What to produce
When a line of the entries contains the word "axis", report that line.

Data in this exercise
§
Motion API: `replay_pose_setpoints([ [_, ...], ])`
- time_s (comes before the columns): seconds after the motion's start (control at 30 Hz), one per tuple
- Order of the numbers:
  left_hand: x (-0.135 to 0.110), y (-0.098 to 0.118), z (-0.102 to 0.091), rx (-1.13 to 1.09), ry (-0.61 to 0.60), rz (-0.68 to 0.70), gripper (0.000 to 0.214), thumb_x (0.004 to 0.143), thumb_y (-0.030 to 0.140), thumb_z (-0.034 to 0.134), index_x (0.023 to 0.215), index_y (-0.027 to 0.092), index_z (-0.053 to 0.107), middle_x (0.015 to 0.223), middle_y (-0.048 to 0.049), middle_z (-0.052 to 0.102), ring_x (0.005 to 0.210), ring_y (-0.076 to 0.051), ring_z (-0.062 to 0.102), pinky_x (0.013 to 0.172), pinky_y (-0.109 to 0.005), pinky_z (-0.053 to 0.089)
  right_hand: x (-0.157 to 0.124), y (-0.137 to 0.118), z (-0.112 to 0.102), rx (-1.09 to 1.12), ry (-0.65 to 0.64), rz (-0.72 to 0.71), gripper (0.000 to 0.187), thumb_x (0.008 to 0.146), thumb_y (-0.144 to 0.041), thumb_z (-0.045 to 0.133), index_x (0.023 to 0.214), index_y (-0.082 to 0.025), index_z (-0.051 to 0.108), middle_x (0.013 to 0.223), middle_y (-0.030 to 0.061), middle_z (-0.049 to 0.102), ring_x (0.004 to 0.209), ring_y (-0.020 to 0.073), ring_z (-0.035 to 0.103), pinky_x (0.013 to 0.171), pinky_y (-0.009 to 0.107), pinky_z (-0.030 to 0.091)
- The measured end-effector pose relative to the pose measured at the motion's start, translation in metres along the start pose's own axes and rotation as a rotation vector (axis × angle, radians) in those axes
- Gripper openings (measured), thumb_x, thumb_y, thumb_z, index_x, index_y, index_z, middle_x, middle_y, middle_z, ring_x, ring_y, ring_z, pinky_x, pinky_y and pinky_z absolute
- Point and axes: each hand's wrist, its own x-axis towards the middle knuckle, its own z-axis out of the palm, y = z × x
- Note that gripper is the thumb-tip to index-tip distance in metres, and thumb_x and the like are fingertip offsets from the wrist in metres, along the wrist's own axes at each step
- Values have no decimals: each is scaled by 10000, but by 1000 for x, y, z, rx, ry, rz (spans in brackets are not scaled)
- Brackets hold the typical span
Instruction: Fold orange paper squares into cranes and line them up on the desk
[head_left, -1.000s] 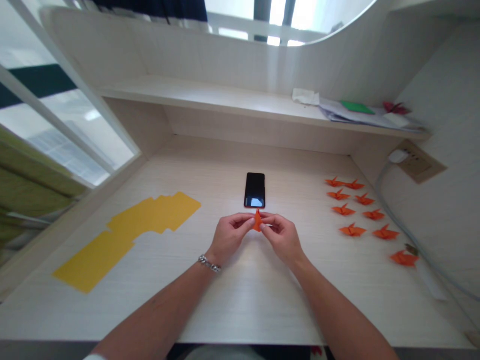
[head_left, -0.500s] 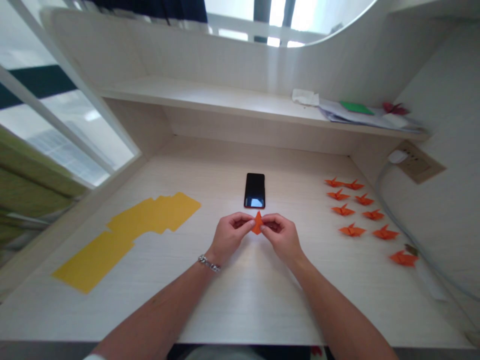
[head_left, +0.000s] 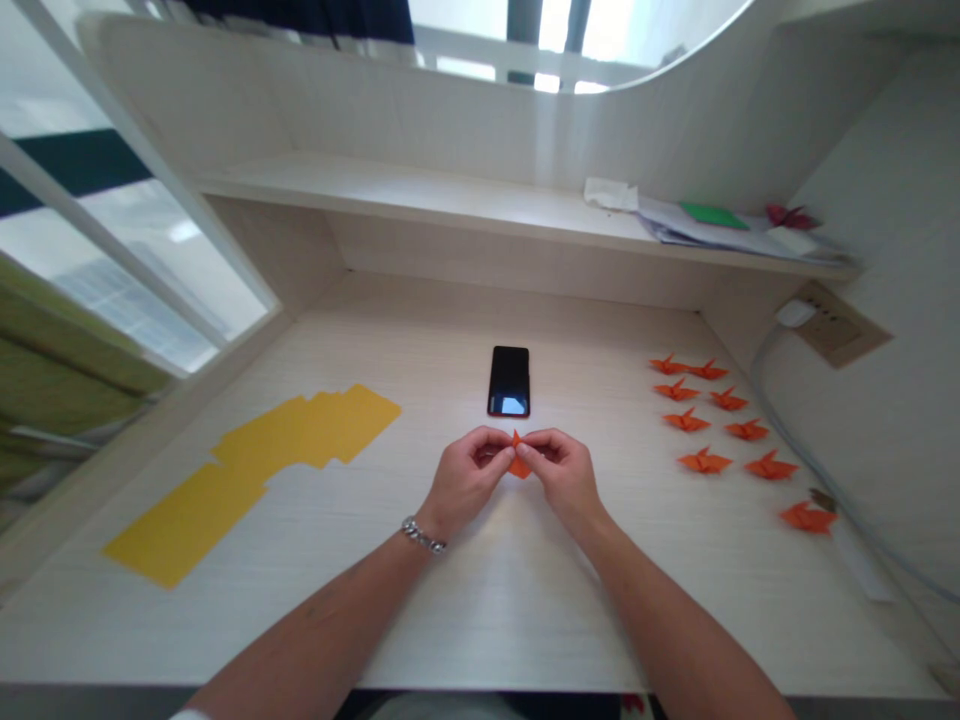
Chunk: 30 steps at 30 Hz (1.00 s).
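A small folded piece of orange paper (head_left: 520,468) is pinched between both hands, over the desk just in front of the phone. My left hand (head_left: 469,476) grips it from the left, thumb and forefinger closed on it. From the right, my right hand (head_left: 559,471) holds the same piece, its thumb close to the left thumb. A pointed tip of the paper sticks up above the fingers, and a wider part shows below the thumbs. The fingers cover its middle. Several folded orange paper cranes (head_left: 704,460) stand in rough rows at the right.
Yellow paper sheets (head_left: 315,430) lie overlapping at the left of the desk. A black phone (head_left: 510,381) lies beyond my hands. Along the right wall a grey cable (head_left: 780,430) runs from a socket (head_left: 838,322). A shelf (head_left: 450,198) with papers (head_left: 697,226) spans the back.
Both thumbs have come closer together over the orange paper, and the hands now cover more of it. The paper sits slightly lower. The cranes, yellow sheets and phone have stayed put.
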Motion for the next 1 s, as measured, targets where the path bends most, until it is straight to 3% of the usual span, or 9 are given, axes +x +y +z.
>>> replay_pose_setpoints([
  [1.0, -2, -1, 6, -57, -45, 56, 236, 811, 249, 622, 1035, 176, 622, 967, -75, 661, 865, -182, 637, 787, -310, 522, -2, 0, 3, 103, 59, 8, 169, 683, -266, 722, 819, -170, 699, 801, 54, 717, 735, 197, 664, 703, 328, 538],
])
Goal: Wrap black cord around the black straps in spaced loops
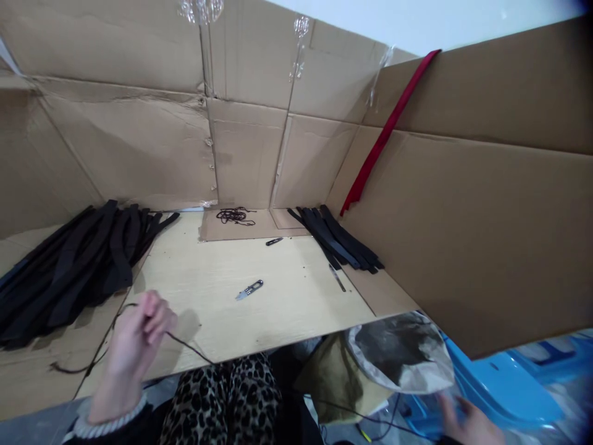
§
Written response
- The measured end-effector pose relative to the pose measured at the motion's start, translation in metres along the start pose's own axes and rotation as a rotation vector (axis × angle, radians) in those axes
- Point and axes: each hand's wrist, its own x-axis towards the middle knuckle, its own z-axis out of the palm, y = z × x

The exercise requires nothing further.